Instructions to follow:
Transcribe all the lines below exactly. Omit the pictures.

----- Collected material

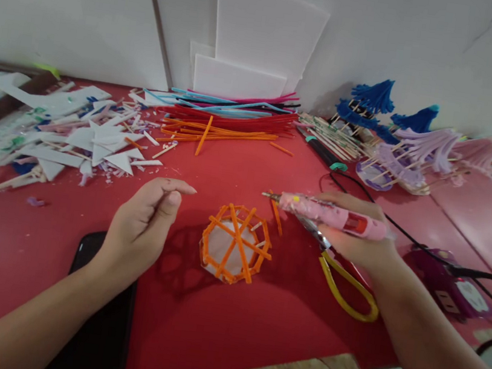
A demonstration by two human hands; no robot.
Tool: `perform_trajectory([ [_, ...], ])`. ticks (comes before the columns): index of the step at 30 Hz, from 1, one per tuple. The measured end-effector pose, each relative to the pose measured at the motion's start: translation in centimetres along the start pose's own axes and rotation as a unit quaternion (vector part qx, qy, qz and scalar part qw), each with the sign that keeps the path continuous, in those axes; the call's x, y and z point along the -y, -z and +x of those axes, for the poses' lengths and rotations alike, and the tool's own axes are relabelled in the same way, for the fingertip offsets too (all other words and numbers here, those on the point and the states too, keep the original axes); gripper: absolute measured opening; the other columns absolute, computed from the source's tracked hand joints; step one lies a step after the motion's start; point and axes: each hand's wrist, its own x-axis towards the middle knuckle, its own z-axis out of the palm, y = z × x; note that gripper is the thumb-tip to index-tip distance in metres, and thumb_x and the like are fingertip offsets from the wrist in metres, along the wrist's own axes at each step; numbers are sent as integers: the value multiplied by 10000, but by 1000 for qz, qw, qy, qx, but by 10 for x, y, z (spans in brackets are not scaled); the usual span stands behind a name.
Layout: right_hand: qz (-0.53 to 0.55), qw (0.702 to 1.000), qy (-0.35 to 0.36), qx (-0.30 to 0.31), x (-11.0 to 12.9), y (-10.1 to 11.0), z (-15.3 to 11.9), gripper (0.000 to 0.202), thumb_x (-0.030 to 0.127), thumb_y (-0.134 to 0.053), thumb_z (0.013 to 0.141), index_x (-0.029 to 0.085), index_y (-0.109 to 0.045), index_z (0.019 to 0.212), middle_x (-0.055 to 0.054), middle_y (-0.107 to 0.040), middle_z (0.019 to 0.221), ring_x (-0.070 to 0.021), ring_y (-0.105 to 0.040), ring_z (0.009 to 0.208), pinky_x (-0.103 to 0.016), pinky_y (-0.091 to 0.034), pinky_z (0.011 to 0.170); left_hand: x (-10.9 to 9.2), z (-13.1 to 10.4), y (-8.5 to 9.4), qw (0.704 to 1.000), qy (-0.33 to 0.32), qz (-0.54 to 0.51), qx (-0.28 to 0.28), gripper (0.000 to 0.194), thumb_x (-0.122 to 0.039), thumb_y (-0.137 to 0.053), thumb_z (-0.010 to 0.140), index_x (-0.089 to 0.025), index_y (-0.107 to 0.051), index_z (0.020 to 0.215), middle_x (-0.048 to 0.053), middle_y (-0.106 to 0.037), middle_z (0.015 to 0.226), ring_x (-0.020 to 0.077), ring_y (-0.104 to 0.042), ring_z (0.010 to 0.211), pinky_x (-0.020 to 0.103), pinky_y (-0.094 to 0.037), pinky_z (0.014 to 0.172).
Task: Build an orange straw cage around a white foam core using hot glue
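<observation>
A small round frame (238,241) of orange pipe cleaners, with strips crossed over its top and a pale base, stands on the red table between my hands. To its left is my left hand (144,219), index finger stretched out and thumb a little apart, with nothing visible in it. My right hand (352,242) is wrapped round a pink hot glue gun (328,214). Its metal nozzle points left, above and right of the frame. Under that hand lie scissors with yellow handles (350,291), partly hidden. A short orange pipe cleaner piece (276,216) lies near the nozzle.
Pipe cleaners (226,130) lie at the back before white foam boards (268,29). White scraps (93,132) are heaped left. A black phone (104,311) lies under my left forearm. Blue and purple models (387,125), a black-handled tool (323,153), cords and a purple power strip (452,284) are right.
</observation>
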Motion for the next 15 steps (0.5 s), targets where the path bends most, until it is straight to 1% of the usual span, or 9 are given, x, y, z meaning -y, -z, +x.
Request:
perform_trajectory([
  [1,-28,1000,1,-2,-9,6,-1,228,186,-625,790,238,-640,1011,-70,-709,903,-213,-690,750,-304,-540,578,-3,-1,1,1000,-29,6,3,190,-332,-507,920,-253,-614,1057,-30,-546,674,144,-535,597,289,-465,654],
  [2,-56,998,14,-4,-18,12,-3,277,196,-616,790,239,-629,1063,-82,-703,938,-232,-690,790,-321,-545,584,-6,-3,2,998,-60,10,11,275,-390,-581,879,-257,-592,1119,-9,-596,771,172,-589,702,322,-487,743],
  [3,-95,995,32,-17,-29,18,-5,318,194,-597,784,246,-618,1097,-89,-693,992,-253,-684,849,-346,-552,610,-9,-6,2,996,-90,9,24,450,-460,-669,806,-260,-556,1193,26,-631,929,220,-620,860,372,-487,853],
  [4,-112,993,34,-16,-39,23,-7,368,174,-587,762,249,-609,1122,-92,-682,1031,-275,-675,895,-374,-557,633,-13,-9,1,994,-105,8,37,660,-524,-746,711,-264,-505,1267,69,-612,1127,281,-594,1047,434,-449,971],
  [6,-156,986,52,7,-58,31,-11,434,140,-561,717,261,-599,1132,-80,-675,1012,-289,-661,885,-397,-552,628,-21,-18,-3,994,-90,1,67,982,-572,-835,559,-275,-384,1378,125,-450,1403,375,-422,1310,543,-323,1114],
  [8,-186,979,70,38,-71,33,-14,466,91,-519,689,266,-596,1114,-66,-671,950,-271,-648,831,-380,-538,612,-26,-27,-10,995,-37,-30,88,1112,-535,-856,551,-292,-236,1442,158,-332,1487,401,-326,1386,608,-294,1127],
  [11,-208,974,79,50,-70,29,-15,445,45,-485,680,252,-606,1054,-73,-654,884,-259,-626,801,-391,-517,663,-26,-36,-22,993,-23,-42,109,1176,-483,-878,545,-301,-144,1444,193,-284,1487,419,-322,1387,659,-321,1095],
  [13,-232,970,70,22,-51,25,-12,379,62,-495,717,252,-605,1026,-88,-634,886,-288,-608,841,-457,-495,739,-24,-38,-27,993,-33,-38,107,1098,-436,-861,599,-303,-149,1424,188,-334,1436,397,-408,1332,648,-377,1062],
  [15,-235,970,59,-19,-19,20,-6,306,102,-511,789,268,-589,1033,-96,-625,933,-312,-590,912,-514,-466,807,-22,-38,-29,994,-39,-34,98,935,-386,-806,687,-304,-190,1386,175,-385,1377,369,-484,1265,617,-446,1015],
])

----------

Answer to this task:
A demonstration by two human hands; no robot.
Tool: `perform_trajectory([ [_, ...], ])`. ticks (comes before the columns): index of the step at 30 Hz, from 1, one per tuple. The measured end-effector pose, each relative to the pose measured at the motion's start: translation in centimetres along the start pose's own axes and rotation as a unit quaternion (vector part qx, qy, qz and scalar part qw), each with the sign that keeps the path continuous, in those axes; the call's x, y and z point along the -y, -z and +x of those axes, for the poses' lengths and rotations alike, and the tool's own axes are relabelled in the same way, for the fingertip offsets too (all other words and numbers here, those on the point and the states too, keep the original axes); gripper: absolute measured opening; the other columns absolute, computed from the source's tracked hand joints; step one lies a step after the motion's start; point and axes: each hand's wrist, its own x-axis towards the middle knuckle, its own z-axis out of the palm, y = z × x; note that gripper is the thumb-tip to index-tip distance in metres, and thumb_x and the like are fingertip offsets from the wrist in metres, along the wrist's own axes at each step; numbers are sent as integers: the value multiplied by 10000, but by 1000 for qz, qw, qy, qx, but by 10 for x, y, z (spans in brackets are not scaled); the usual span stands behind a name.
Layout: right_hand: qz (-0.53 to 0.55), qw (0.702 to 1.000), qy (-0.35 to 0.36), qx (-0.30 to 0.31), x (-11.0 to 12.9), y (-10.1 to 11.0), z (-15.3 to 11.9), gripper (0.000 to 0.202), thumb_x (-0.030 to 0.127), thumb_y (-0.134 to 0.053), thumb_z (0.013 to 0.141), index_x (-0.029 to 0.085), index_y (-0.109 to 0.045), index_z (0.019 to 0.212), middle_x (-0.055 to 0.054), middle_y (-0.107 to 0.040), middle_z (0.019 to 0.221), ring_x (-0.070 to 0.021), ring_y (-0.105 to 0.040), ring_z (0.009 to 0.208), pinky_x (-0.103 to 0.016), pinky_y (-0.091 to 0.034), pinky_z (0.011 to 0.170); left_hand: x (-10.9 to 9.2), z (-13.1 to 10.4), y (-8.5 to 9.4), qw (0.704 to 1.000), qy (-0.33 to 0.32), qz (-0.54 to 0.51), qx (-0.28 to 0.28), gripper (0.000 to 0.194), thumb_x (-0.122 to 0.039), thumb_y (-0.137 to 0.053), thumb_z (-0.010 to 0.140), index_x (-0.089 to 0.025), index_y (-0.107 to 0.051), index_z (0.020 to 0.215), middle_x (-0.048 to 0.053), middle_y (-0.106 to 0.037), middle_z (0.015 to 0.226), ring_x (-0.020 to 0.077), ring_y (-0.104 to 0.042), ring_z (0.010 to 0.211), pinky_x (-0.020 to 0.103), pinky_y (-0.094 to 0.037), pinky_z (0.014 to 0.172).
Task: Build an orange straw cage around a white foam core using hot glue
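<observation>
A small round frame (238,241) of orange pipe cleaners, with strips crossed over its top and a pale base, stands on the red table between my hands. To its left is my left hand (144,219), index finger stretched out and thumb a little apart, with nothing visible in it. My right hand (352,242) is wrapped round a pink hot glue gun (328,214). Its metal nozzle points left, above and right of the frame. Under that hand lie scissors with yellow handles (350,291), partly hidden. A short orange pipe cleaner piece (276,216) lies near the nozzle.
Pipe cleaners (226,130) lie at the back before white foam boards (268,29). White scraps (93,132) are heaped left. A black phone (104,311) lies under my left forearm. Blue and purple models (387,125), a black-handled tool (323,153), cords and a purple power strip (452,284) are right.
</observation>
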Motion for the next 15 steps (0.5 s), targets where the path bends most, until it is straight to 1% of the usual span, or 9 are given, x, y, z meaning -y, -z, +x.
Request:
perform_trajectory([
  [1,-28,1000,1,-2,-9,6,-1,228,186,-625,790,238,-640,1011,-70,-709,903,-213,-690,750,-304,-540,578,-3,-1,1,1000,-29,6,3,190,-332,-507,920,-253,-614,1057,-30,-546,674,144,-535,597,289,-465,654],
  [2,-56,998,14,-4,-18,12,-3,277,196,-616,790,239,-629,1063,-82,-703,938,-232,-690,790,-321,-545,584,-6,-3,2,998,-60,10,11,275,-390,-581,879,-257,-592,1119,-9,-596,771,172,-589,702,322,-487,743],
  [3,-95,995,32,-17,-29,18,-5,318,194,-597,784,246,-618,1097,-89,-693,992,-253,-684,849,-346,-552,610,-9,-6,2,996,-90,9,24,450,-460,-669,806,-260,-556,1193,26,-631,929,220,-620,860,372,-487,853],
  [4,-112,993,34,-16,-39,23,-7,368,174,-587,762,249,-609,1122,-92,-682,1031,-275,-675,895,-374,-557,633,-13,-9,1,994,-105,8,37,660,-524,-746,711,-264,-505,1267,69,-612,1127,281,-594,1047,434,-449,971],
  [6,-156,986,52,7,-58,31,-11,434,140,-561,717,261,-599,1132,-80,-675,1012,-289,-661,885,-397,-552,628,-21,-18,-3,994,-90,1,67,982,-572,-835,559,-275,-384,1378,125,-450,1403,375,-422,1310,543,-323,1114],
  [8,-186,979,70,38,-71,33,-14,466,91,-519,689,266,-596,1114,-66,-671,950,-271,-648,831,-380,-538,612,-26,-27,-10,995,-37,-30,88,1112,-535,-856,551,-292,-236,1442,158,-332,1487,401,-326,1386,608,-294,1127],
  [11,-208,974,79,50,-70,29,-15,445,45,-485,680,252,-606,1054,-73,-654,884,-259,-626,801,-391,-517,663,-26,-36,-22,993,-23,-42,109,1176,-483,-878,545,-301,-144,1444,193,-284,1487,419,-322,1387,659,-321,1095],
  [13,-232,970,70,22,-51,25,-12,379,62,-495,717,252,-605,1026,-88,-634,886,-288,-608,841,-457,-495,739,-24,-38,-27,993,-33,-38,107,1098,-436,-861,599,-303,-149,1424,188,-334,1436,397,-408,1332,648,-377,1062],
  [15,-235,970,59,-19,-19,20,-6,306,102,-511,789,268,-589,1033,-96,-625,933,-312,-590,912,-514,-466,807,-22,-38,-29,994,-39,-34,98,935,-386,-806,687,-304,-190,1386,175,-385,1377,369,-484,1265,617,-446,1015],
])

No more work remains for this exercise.